No more missiles were thrown at the citadel that night or on the day following. The engineers and every other man, woman and child, slave or free, were far too busy trying to prevent the city from burning to the ground. Two months to the day after he had landed with his army on the beach north of Tworivercity, Alex, Duke of Traders-town, sat alone in a room of the south wing of the singed and charred palace chewing at his thumb in a high dudgeon. He and the army were in serious trouble, and well he knew it. His support within the city was fading away like morning dew under a hot sun, and even Duchess Ann was beginning to whine at him.
“No wonder,” he thought, “that Tcharlz keeps so far away from her. Were the fat slug my wife, had I wed her instead of her sister, I’d likely have slit her damned gullet by now, and shut her yapping mouth for good. Tcharlz must have far more patience than have I.”
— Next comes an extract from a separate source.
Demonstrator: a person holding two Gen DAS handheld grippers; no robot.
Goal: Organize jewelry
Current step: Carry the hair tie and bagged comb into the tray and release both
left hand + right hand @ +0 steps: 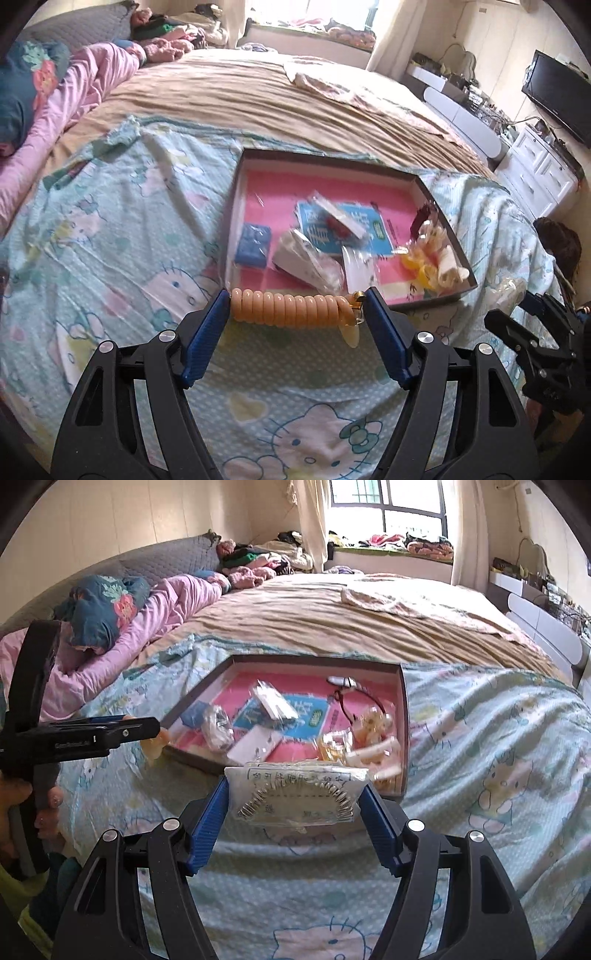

Absently, Alex chose a strip of jerked meat from a plate before him and gnawed at the hard, stringy stuff. It was about all the victuals that he or anyone else in the city would have until supplies from Traderstown could be gotten to him. The supplies he had brought with him and those received shortly thereafter had mostly gone up in the same smoke that had taken almost all the stores of the city on the night the engines of that accursed citadel had fired so many buildings.
When his big yellow teeth had worried off a chewable piece of the jerky, he masticated for a while, then sipped from a goblet of honey wine to dilute the salt and mask the abominable flavor of the meat And his mood was as foul as his repast; servants and retainers tiptoed past the open doors to the room, for he had already injured one man with a thrown dagger. Duke Alex was by now convinced that all the world had turned against him. The damned little fort down yonder refused to surrender, refused to face the fact that Duke Alex held the city. Due to the high level of the groundwater in the Lower Town, the fortification could not be properly invested. None of his many and varied attempts to pound down the walls of this thorn in his side had been successful, and now he and his staff were loath to even try, again; should they, they feared that the satanic bastard who commanded might very well finish the burning down of the upper city.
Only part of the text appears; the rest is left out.